Friday, September 9, 2011

Still

My fiance still isn't speaking to me. I haven't tried since yesterday, I'm afraid to. I'm not a zombie anymore like I was yesterday, now I'm just...sad. I see him online, on every source we usually contact each other with, and I know I can't try, shouldn't try. I can't believe it's going this far, over one thing I didn't want to do. I feel like there's something else he's not telling me, something causing him to be upset and using what happened as an excuse to let that anger out. I just don't understand. I don't know what to do. I don't want to lose him. Every time I don't wish him luck on a mission, and tell him I love him, I terrified it could be my last time talking to him. I hate not saying it.

My doctor just called. See, I have 2 herniated discs in my back, and I was recommended to go see a specialist. My mom wants me to see a chiropractor. I'd rather meet with the doctor to discuss options and hopefully avoid surgery.
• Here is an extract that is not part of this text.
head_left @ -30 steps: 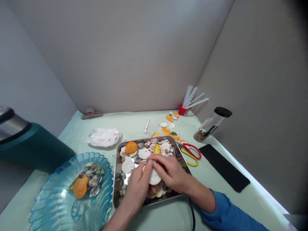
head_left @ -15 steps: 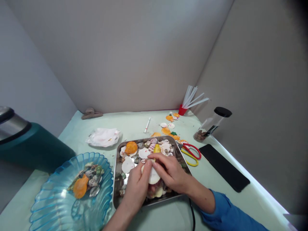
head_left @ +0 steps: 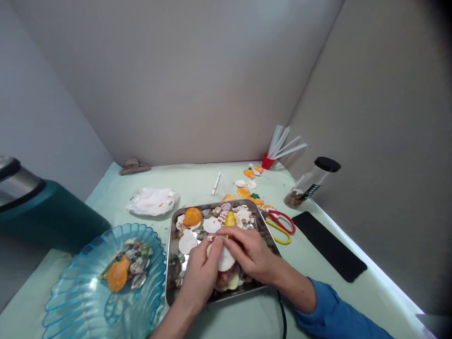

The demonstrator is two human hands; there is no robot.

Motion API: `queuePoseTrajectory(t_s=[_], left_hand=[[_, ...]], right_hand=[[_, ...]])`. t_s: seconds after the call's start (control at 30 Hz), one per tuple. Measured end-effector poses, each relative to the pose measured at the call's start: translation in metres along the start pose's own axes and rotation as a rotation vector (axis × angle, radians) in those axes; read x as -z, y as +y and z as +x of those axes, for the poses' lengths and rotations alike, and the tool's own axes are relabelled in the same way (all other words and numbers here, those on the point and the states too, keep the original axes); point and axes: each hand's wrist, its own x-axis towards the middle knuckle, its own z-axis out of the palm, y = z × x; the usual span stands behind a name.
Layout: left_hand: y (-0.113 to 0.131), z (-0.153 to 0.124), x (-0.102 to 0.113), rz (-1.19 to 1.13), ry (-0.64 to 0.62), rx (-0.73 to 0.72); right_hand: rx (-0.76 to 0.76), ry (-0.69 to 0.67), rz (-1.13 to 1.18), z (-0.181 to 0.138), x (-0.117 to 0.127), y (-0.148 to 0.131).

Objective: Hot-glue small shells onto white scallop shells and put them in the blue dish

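Observation:
Both hands meet over the near half of a metal tray (head_left: 170,263) full of several seashells. My left hand (head_left: 201,275) and my right hand (head_left: 249,254) together pinch a flat white scallop shell (head_left: 224,259), with fingertips pressed on its top edge. An orange scallop shell (head_left: 192,217) and a small yellow object (head_left: 230,219) lie in the tray's far part. More pale and pink shells sit under my hands, partly hidden.
A blue glass bowl (head_left: 81,301) with shells stands at the near left. Scissors (head_left: 280,225), a black phone (head_left: 328,245), a jar (head_left: 310,183), a red cup of straws (head_left: 271,157) and loose shells lie right. A crumpled tissue (head_left: 151,201) and a teal container (head_left: 38,212) are left.
Both hands with the white shell have shifted very slightly; the thumbs have adjusted on the shell's top edge. Everything else is still.

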Motion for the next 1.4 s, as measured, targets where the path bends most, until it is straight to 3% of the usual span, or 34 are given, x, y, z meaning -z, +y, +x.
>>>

She refuses to take me to the doctor because she doesn't agree with me. She thinks I'm overreacting. When I heard her voice over the phone tell me she wouldn't bring me, I lost it. I hung up, fell to the floor, and cried. I'm in so much pain, all the time, and now the man I love refuses to speak to me because I said I didn't want to do something that one time. That was three days ago. Three days he won't speak to me. That's all we have. All we have, and he refuses.